==== Given information ====

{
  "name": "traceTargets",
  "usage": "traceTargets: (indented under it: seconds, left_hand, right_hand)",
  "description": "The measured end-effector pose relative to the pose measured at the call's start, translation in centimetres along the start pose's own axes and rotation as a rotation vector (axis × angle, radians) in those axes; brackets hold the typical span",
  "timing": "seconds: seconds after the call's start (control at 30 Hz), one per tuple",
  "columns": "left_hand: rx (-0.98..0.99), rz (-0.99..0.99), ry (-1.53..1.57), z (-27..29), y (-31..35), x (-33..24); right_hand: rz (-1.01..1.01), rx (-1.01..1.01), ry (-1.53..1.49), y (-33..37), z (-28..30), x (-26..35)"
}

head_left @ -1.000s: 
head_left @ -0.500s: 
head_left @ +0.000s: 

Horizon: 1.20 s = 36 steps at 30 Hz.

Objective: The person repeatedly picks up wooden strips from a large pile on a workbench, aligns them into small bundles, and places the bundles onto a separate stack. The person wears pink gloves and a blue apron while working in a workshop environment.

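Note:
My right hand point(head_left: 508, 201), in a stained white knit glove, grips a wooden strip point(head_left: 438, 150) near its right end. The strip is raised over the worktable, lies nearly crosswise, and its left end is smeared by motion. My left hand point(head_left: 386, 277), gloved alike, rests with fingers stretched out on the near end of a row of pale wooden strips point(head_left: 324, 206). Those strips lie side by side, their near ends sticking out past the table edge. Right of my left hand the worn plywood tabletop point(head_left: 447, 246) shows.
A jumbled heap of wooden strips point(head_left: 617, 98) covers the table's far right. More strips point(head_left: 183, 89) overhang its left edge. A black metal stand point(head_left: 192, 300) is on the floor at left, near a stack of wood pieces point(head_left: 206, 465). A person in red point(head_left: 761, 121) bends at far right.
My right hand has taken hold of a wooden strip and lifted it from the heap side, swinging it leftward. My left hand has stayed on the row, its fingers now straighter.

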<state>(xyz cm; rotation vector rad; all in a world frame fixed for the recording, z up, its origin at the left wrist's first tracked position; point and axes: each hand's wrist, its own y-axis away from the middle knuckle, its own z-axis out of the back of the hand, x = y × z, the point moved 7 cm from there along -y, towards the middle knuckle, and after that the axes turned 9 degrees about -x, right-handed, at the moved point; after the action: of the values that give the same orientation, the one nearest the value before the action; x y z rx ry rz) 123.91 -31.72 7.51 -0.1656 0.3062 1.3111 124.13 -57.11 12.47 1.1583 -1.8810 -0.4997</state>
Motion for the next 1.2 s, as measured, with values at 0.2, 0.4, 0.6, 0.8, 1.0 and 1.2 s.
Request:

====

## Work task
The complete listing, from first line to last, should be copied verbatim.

## Answer space
{
  "name": "traceTargets",
  "usage": "traceTargets: (indented under it: seconds, left_hand, right_hand)",
  "description": "The measured end-effector pose relative to the pose measured at the call's start, translation in centimetres along the start pose's own axes and rotation as a rotation vector (axis × angle, radians) in those axes; brackets hold the typical span",
  "timing": "seconds: seconds after the call's start (control at 30 Hz), one per tuple",
  "columns": "left_hand: rx (-0.98..0.99), rz (-0.99..0.99), ry (-1.53..1.57), z (-27..29), y (-31..35), x (-33..24); right_hand: rz (-1.01..1.01), rx (-1.01..1.01), ry (-1.53..1.49), y (-33..37), z (-28..30), x (-26..35)"
}

head_left @ -1.000s: 
head_left @ -0.500s: 
head_left @ +0.000s: 

Horizon: 1.20 s = 36 steps at 30 Hz.

Objective: The person repeatedly picks up wooden strips from a large pile on a workbench, aligns them into small bundles, and places the bundles onto a separate stack. The person wears pink gloves and a blue apron while working in a workshop environment.

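Note:
My right hand point(head_left: 508, 201), in a stained white knit glove, grips a wooden strip point(head_left: 438, 150) near its right end. The strip is raised over the worktable, lies nearly crosswise, and its left end is smeared by motion. My left hand point(head_left: 386, 277), gloved alike, rests with fingers stretched out on the near end of a row of pale wooden strips point(head_left: 324, 206). Those strips lie side by side, their near ends sticking out past the table edge. Right of my left hand the worn plywood tabletop point(head_left: 447, 246) shows.
A jumbled heap of wooden strips point(head_left: 617, 98) covers the table's far right. More strips point(head_left: 183, 89) overhang its left edge. A black metal stand point(head_left: 192, 300) is on the floor at left, near a stack of wood pieces point(head_left: 206, 465). A person in red point(head_left: 761, 121) bends at far right.
My right hand has taken hold of a wooden strip and lifted it from the heap side, swinging it leftward. My left hand has stayed on the row, its fingers now straighter.
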
<state>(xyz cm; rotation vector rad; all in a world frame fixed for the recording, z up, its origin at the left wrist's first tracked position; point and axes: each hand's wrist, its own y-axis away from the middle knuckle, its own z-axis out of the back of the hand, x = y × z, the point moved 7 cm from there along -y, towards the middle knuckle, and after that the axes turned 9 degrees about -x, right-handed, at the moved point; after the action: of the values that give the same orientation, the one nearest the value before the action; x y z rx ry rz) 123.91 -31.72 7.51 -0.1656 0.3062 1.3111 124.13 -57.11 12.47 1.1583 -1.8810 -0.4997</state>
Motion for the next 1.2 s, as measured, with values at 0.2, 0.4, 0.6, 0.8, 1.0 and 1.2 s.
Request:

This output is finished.